YOUR ASSIGNMENT: Give again, exactly as written, each line of the material below starting at the line that contains "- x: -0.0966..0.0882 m" and ending at the line that contains "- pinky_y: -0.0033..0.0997". Both ends count, and no other line does.
....
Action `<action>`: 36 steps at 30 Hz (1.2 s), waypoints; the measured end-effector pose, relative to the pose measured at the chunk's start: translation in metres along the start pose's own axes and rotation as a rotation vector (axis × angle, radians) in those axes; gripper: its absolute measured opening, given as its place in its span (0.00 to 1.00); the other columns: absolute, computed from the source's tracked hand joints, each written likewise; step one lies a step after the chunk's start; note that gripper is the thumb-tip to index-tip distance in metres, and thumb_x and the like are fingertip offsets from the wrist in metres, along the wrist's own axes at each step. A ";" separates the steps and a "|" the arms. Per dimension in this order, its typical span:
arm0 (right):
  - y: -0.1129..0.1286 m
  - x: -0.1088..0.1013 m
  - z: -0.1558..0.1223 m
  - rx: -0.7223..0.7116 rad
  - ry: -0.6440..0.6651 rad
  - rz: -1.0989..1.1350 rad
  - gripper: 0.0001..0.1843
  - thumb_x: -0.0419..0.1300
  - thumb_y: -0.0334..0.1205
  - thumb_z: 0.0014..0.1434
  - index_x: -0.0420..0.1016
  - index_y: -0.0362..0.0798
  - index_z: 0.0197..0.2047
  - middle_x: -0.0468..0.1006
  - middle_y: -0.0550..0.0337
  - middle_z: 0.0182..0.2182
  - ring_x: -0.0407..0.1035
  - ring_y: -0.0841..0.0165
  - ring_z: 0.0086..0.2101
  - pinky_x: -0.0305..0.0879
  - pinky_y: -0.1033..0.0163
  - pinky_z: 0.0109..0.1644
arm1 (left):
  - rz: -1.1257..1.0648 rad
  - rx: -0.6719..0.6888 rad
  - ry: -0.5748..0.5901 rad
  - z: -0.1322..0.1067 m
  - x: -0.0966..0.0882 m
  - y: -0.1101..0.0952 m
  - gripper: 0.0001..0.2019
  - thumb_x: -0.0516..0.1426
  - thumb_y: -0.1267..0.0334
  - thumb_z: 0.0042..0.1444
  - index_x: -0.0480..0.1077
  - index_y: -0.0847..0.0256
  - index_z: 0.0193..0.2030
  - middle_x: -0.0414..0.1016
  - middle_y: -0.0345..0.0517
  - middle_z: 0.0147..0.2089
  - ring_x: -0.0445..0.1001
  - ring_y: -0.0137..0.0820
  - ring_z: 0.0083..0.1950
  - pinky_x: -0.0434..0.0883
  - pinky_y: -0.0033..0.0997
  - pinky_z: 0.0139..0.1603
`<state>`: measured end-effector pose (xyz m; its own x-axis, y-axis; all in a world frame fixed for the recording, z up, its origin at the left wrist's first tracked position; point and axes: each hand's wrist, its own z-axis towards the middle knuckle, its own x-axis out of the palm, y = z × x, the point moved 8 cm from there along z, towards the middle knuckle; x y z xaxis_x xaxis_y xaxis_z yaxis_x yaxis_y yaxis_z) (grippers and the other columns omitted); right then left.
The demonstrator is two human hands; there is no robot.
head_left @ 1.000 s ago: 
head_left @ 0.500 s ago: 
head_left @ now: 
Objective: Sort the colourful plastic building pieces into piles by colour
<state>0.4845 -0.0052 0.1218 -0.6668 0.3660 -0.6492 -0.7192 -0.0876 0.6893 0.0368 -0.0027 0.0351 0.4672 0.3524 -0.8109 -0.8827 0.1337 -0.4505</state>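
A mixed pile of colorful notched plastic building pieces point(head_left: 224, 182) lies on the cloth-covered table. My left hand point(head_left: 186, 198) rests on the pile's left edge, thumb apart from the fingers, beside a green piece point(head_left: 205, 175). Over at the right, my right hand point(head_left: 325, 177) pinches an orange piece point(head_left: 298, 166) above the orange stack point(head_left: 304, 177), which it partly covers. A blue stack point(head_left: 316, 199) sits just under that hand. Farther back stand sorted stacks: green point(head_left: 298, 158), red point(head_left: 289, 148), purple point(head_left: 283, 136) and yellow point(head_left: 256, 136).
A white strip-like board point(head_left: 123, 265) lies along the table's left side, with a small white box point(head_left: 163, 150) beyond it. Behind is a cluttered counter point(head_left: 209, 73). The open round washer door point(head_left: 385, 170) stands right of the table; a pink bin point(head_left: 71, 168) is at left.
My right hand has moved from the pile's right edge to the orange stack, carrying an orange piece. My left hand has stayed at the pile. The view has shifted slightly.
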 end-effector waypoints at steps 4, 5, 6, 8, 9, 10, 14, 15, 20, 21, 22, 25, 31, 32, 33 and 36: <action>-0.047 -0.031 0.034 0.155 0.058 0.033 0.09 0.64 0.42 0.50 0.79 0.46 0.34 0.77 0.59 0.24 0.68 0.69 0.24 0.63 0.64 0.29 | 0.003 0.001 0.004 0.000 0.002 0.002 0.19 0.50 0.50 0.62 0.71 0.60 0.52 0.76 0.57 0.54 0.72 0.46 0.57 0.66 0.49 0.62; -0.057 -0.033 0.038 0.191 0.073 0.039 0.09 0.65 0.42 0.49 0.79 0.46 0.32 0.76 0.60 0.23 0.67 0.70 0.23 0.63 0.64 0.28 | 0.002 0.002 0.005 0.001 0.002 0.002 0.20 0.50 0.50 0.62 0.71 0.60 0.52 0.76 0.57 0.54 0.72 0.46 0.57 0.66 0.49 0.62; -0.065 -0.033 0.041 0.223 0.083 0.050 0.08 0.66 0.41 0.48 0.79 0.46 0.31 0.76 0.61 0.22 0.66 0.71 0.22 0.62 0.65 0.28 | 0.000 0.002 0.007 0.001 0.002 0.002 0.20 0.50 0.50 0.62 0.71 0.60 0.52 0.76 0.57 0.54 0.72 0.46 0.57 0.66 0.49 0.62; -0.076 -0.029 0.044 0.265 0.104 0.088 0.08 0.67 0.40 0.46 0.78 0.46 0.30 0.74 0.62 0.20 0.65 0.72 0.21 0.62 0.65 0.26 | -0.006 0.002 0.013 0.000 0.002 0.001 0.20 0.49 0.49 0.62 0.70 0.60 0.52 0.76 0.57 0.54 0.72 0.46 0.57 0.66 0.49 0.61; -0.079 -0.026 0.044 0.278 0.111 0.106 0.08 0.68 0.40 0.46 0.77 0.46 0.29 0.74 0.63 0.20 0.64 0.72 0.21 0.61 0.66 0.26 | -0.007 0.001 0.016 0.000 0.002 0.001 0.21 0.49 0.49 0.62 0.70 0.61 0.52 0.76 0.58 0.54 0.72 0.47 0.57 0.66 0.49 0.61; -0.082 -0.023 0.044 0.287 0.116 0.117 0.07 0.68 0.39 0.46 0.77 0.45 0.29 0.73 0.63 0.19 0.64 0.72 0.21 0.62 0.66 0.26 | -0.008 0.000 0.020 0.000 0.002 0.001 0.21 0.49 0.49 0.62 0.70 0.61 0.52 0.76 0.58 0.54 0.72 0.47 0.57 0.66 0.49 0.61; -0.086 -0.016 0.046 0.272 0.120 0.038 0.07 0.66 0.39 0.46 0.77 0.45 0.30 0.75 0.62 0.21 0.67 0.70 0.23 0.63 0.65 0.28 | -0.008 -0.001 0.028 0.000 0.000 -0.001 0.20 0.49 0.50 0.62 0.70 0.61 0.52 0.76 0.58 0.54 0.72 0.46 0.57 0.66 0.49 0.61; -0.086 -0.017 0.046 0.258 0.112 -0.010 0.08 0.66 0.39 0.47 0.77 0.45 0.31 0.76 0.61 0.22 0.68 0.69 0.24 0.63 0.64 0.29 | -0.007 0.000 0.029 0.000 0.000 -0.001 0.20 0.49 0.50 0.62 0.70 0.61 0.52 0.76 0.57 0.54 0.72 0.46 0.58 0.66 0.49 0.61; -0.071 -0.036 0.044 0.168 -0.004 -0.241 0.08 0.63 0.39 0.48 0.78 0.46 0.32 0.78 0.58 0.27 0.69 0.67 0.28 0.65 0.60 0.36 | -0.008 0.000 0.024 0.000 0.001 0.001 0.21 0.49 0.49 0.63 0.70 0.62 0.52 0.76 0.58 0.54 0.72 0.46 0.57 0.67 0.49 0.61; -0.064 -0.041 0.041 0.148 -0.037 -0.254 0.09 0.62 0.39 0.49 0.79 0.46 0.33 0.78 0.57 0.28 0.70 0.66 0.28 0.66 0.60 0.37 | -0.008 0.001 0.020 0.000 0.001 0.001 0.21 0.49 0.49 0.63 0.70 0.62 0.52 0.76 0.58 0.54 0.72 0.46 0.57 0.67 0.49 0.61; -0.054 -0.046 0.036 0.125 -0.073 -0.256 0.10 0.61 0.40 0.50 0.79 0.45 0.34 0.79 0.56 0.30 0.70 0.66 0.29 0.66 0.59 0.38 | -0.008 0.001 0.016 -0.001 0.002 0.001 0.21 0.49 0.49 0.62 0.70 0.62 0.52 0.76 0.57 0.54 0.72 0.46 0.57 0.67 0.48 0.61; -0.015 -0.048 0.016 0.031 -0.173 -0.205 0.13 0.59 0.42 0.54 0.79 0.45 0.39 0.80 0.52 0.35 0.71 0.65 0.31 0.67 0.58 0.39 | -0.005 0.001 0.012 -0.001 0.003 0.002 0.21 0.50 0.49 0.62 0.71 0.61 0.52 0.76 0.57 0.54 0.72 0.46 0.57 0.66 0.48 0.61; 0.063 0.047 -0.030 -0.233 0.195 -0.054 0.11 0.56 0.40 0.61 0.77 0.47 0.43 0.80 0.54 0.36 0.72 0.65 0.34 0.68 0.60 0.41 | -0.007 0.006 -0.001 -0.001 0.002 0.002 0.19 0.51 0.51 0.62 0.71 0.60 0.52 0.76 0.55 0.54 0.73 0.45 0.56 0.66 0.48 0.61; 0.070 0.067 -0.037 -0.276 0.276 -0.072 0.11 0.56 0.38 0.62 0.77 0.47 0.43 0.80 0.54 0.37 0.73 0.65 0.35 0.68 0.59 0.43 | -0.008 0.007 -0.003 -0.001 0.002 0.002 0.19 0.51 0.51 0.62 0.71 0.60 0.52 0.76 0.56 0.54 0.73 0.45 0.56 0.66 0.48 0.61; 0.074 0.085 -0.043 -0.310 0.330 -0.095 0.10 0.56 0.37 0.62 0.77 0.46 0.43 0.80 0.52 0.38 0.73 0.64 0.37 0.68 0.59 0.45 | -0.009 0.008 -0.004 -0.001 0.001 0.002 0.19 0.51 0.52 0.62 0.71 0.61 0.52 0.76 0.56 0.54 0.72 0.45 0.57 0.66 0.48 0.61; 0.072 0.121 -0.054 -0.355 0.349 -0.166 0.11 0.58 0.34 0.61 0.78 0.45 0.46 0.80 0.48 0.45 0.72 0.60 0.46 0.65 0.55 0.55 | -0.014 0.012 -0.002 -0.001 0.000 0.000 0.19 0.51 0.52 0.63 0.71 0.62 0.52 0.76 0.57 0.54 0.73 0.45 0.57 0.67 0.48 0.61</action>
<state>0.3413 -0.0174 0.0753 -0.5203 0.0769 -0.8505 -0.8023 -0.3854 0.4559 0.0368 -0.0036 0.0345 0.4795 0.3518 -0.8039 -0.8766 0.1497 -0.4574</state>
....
RESPONSE AREA:
  - x: -0.0966..0.0882 m
  - y: -0.1101..0.0952 m
  - gripper: 0.0001..0.2019
  - thumb_x: -0.0516..0.1426
  - thumb_y: -0.1267..0.0334
  - thumb_z: 0.0042..0.1444
  - index_x: -0.0480..0.1077
  - index_y: -0.0847..0.0256
  - index_z: 0.0193..0.2030
  - middle_x: -0.0414..0.1016
  - middle_y: -0.0345..0.0517
  - middle_z: 0.0147..0.2089
  - ring_x: -0.0445..0.1001
  - ring_y: -0.0137..0.0820
  - ring_z: 0.0083..0.1950
  - pinky_x: -0.0434..0.0883
  - pinky_y: -0.0033..0.0997

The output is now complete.